> **REQUIREMENT**:
Retype the listing in full. Change nothing.

> **MATERIAL FOR THE TASK**:
Content starts

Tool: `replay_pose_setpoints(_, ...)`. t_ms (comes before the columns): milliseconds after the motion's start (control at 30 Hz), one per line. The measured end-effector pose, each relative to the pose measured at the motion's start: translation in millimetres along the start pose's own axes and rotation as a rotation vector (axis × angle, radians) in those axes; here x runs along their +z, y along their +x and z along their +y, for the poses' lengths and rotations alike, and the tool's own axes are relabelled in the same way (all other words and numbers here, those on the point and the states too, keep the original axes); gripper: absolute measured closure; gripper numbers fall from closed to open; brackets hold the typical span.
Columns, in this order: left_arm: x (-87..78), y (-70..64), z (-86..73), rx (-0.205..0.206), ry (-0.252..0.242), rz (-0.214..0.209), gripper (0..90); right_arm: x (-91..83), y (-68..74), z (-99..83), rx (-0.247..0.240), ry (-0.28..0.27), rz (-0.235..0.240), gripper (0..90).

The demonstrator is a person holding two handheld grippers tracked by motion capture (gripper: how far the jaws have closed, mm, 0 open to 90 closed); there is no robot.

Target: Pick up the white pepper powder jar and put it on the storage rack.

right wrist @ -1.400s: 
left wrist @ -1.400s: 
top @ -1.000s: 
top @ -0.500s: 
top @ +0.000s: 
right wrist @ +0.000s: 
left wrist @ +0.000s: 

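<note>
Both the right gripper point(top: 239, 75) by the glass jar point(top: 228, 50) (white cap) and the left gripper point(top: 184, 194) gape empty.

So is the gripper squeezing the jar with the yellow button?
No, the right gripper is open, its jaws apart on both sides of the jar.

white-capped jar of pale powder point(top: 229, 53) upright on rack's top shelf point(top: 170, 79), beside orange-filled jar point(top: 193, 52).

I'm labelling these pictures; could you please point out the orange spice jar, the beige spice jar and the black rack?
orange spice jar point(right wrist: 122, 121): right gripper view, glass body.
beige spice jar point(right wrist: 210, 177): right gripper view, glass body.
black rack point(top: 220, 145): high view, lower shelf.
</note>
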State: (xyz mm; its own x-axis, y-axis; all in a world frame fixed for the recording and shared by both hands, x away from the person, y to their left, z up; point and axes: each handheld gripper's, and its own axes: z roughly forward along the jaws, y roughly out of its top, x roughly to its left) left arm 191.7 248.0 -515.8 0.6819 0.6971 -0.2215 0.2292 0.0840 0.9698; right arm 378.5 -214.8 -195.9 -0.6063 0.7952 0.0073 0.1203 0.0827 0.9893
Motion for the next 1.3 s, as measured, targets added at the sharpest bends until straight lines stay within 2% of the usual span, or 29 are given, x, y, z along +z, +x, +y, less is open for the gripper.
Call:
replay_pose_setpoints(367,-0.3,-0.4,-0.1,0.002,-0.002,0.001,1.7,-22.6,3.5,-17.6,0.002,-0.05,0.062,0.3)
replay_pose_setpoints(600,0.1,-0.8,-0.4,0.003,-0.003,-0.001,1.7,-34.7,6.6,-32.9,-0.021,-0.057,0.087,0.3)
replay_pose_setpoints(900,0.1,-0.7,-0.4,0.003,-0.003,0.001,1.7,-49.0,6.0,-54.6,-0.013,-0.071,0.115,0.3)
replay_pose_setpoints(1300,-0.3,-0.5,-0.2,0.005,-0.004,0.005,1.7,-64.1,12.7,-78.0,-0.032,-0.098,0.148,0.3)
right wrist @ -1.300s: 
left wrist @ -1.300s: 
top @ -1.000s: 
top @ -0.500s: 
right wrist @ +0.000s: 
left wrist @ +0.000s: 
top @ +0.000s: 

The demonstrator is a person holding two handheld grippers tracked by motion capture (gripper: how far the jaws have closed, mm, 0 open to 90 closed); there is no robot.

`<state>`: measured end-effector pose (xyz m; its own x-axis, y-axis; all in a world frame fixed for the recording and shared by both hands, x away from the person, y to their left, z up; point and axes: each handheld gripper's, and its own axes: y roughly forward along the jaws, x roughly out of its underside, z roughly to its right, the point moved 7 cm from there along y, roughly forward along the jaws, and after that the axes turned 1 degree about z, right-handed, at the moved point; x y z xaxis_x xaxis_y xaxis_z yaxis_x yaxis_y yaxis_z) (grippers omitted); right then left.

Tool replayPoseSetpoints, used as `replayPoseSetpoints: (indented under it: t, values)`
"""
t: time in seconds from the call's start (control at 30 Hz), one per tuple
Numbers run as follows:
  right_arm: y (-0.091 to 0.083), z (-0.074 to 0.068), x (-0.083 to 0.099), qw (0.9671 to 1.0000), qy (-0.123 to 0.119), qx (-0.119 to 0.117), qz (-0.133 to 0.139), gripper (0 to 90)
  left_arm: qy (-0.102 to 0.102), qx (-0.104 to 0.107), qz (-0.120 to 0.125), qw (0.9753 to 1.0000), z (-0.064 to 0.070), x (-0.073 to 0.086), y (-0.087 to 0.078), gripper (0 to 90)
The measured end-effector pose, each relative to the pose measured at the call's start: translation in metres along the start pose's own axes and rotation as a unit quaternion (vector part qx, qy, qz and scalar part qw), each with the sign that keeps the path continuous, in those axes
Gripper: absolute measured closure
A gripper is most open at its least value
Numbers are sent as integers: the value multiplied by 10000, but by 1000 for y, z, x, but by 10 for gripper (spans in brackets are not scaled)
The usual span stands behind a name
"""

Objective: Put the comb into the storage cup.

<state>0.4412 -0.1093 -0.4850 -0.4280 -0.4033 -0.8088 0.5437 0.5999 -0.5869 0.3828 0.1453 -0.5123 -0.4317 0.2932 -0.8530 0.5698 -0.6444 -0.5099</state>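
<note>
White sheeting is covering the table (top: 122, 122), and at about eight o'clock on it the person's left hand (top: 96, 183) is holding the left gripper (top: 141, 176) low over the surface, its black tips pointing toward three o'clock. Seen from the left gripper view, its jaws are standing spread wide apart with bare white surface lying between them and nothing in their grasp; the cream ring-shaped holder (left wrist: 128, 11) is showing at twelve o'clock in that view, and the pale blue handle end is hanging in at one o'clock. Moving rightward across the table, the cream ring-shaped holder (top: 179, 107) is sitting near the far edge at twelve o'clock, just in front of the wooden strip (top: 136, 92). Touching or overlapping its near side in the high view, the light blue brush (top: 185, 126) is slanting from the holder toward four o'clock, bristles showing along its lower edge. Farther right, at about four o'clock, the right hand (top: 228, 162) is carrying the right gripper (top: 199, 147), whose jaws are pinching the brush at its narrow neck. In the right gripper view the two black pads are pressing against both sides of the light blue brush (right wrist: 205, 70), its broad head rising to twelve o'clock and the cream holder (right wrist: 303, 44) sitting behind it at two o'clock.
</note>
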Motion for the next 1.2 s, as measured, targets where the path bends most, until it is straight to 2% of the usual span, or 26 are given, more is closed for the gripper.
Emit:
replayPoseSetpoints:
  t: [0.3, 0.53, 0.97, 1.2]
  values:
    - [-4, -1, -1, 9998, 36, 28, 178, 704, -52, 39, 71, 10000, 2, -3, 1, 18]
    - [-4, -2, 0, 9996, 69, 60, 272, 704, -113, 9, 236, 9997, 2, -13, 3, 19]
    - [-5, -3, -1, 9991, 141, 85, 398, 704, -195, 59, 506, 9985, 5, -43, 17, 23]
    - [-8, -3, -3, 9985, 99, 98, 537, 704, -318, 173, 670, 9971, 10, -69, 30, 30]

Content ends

> **TASK RESULT**:
Tool: `replay_pose_setpoints(_, ...)`. t_ms (comes before the columns): milliseconds after the motion's start (control at 30 Hz), one per line. The measured end-effector pose, each relative to the pose measured at the motion's start: translation in millimetres along the start pose's own axes and rotation as a rotation vector (axis × angle, radians) in those axes; here x runs along their +z, y along their +x and z along their +y, for the poses' lengths and rotations alike, and the tool's own axes are relabelled in the same way (all other words and numbers here, those on the point and the states too, keep the original axes); gripper: absolute measured closure; gripper numbers fall from closed to open; brackets hold the typical span.
Columns, in this order: left_arm: x (-87..78), y (-70..64), z (-86..73), rx (-0.205..0.206), ry (-0.252..0.242), rz (-0.214..0.209), gripper (0..90); right_arm: x (-91..83), y (-68..74), z (-99..83), rx (-0.247..0.240), ry (-0.28..0.27), rz (-0.235..0.240), gripper (0..90).

The demonstrator is a person holding two handheld grippers tracked by motion capture (gripper: how far the jaws have closed, mm, 0 open to 90 closed); there is no robot.

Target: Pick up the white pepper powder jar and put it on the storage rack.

right wrist @ -1.400s: 
left wrist @ -1.400s: 
top @ -1.000s: 
top @ -0.500s: 
top @ +0.000s: 
right wrist @ +0.000s: 
left wrist @ +0.000s: 

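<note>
Both the right gripper point(top: 239, 75) by the glass jar point(top: 228, 50) (white cap) and the left gripper point(top: 184, 194) gape empty.

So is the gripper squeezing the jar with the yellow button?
No, the right gripper is open, its jaws apart on both sides of the jar.

white-capped jar of pale powder point(top: 229, 53) upright on rack's top shelf point(top: 170, 79), beside orange-filled jar point(top: 193, 52).

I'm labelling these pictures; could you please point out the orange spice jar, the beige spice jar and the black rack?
orange spice jar point(right wrist: 122, 121): right gripper view, glass body.
beige spice jar point(right wrist: 210, 177): right gripper view, glass body.
black rack point(top: 220, 145): high view, lower shelf.
</note>
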State: (xyz mm; its own x-axis, y-axis; all in a world frame fixed for the recording and shared by both hands, x away from the person, y to their left, z up; point and axes: each handheld gripper's, and its own axes: z roughly forward along the jaws, y roughly out of its top, x roughly to its left) left arm 191.7 248.0 -515.8 0.6819 0.6971 -0.2215 0.2292 0.0840 0.9698; right arm 378.5 -214.8 -195.9 -0.6063 0.7952 0.0073 0.1203 0.0827 0.9893
Motion for the next 1.3 s, as measured, targets added at the sharpest bends until straight lines stay within 2% of the usual span, or 29 are given, x, y, z along +z, +x, +y, less is open for the gripper.
Call:
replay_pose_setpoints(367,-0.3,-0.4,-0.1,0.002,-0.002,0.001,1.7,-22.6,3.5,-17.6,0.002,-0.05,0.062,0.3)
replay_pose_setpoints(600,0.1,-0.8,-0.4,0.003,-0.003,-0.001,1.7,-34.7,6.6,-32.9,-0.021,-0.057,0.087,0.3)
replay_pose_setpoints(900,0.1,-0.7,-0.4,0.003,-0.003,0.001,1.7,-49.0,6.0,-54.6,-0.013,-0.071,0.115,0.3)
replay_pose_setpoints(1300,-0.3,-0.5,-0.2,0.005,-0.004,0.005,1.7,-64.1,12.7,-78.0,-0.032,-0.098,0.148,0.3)
right wrist @ -1.300s: 
left wrist @ -1.300s: 
top @ -1.000s: 
top @ -0.500s: 
right wrist @ +0.000s: 
left wrist @ +0.000s: 
top @ +0.000s: 

The demonstrator is a person holding two handheld grippers tracked by motion capture (gripper: how far the jaws have closed, mm, 0 open to 90 closed); there is no robot.

`<state>`: measured end-effector pose (xyz m; its own x-axis, y-axis; all in a world frame fixed for the recording and shared by both hands, x away from the person, y to their left, z up; point and axes: each handheld gripper's, and its own axes: y roughly forward along the jaws, x roughly out of its underside, z roughly to its right, the point moved 7 cm from there along y, roughly forward along the jaws, and after that the axes turned 1 degree about z, right-handed, at the moved point; x y z xaxis_x xaxis_y xaxis_z yaxis_x yaxis_y yaxis_z) (grippers omitted); right then left.

Tool replayPoseSetpoints, used as `replayPoseSetpoints: (indented under it: t, values)`
"""
t: time in seconds from the call's start (control at 30 Hz), one per tuple
Numbers run as follows:
  right_arm: y (-0.091 to 0.083), z (-0.074 to 0.068), x (-0.083 to 0.099), qw (0.9671 to 1.0000), qy (-0.123 to 0.119), qx (-0.119 to 0.117), qz (-0.133 to 0.139), gripper (0 to 90)
  left_arm: qy (-0.102 to 0.102), qx (-0.104 to 0.107), qz (-0.120 to 0.125), qw (0.9753 to 1.0000), z (-0.064 to 0.070), x (-0.073 to 0.086), y (-0.087 to 0.078), gripper (0 to 90)
The measured end-effector pose, each relative to the pose measured at the call's start: translation in metres along the start pose's own axes and rotation as a unit quaternion (vector part qx, qy, qz and scalar part qw), each with the sign that keeps the path continuous, in those axes
Gripper: absolute measured closure
A gripper is most open at its least value
Numbers are sent as integers: the value multiplied by 10000, but by 1000 for y, z, x, but by 10 for gripper (spans in brackets are not scaled)
The usual span stands behind a name
"""

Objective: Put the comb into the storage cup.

<state>0.4412 -0.1093 -0.4850 -0.4280 -0.4033 -0.8088 0.5437 0.5999 -0.5869 0.3828 0.1453 -0.5123 -0.4317 0.2932 -0.8530 0.5698 -0.6444 -0.5099</state>
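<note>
White sheeting is covering the table (top: 122, 122), and at about eight o'clock on it the person's left hand (top: 96, 183) is holding the left gripper (top: 141, 176) low over the surface, its black tips pointing toward three o'clock. Seen from the left gripper view, its jaws are standing spread wide apart with bare white surface lying between them and nothing in their grasp; the cream ring-shaped holder (left wrist: 128, 11) is showing at twelve o'clock in that view, and the pale blue handle end is hanging in at one o'clock. Moving rightward across the table, the cream ring-shaped holder (top: 179, 107) is sitting near the far edge at twelve o'clock, just in front of the wooden strip (top: 136, 92). Touching or overlapping its near side in the high view, the light blue brush (top: 185, 126) is slanting from the holder toward four o'clock, bristles showing along its lower edge. Farther right, at about four o'clock, the right hand (top: 228, 162) is carrying the right gripper (top: 199, 147), whose jaws are pinching the brush at its narrow neck. In the right gripper view the two black pads are pressing against both sides of the light blue brush (right wrist: 205, 70), its broad head rising to twelve o'clock and the cream holder (right wrist: 303, 44) sitting behind it at two o'clock.
</note>
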Motion for the next 1.2 s, as measured, targets where the path bends most, until it is straight to 2% of the usual span, or 26 are given, more is closed for the gripper.
Emit:
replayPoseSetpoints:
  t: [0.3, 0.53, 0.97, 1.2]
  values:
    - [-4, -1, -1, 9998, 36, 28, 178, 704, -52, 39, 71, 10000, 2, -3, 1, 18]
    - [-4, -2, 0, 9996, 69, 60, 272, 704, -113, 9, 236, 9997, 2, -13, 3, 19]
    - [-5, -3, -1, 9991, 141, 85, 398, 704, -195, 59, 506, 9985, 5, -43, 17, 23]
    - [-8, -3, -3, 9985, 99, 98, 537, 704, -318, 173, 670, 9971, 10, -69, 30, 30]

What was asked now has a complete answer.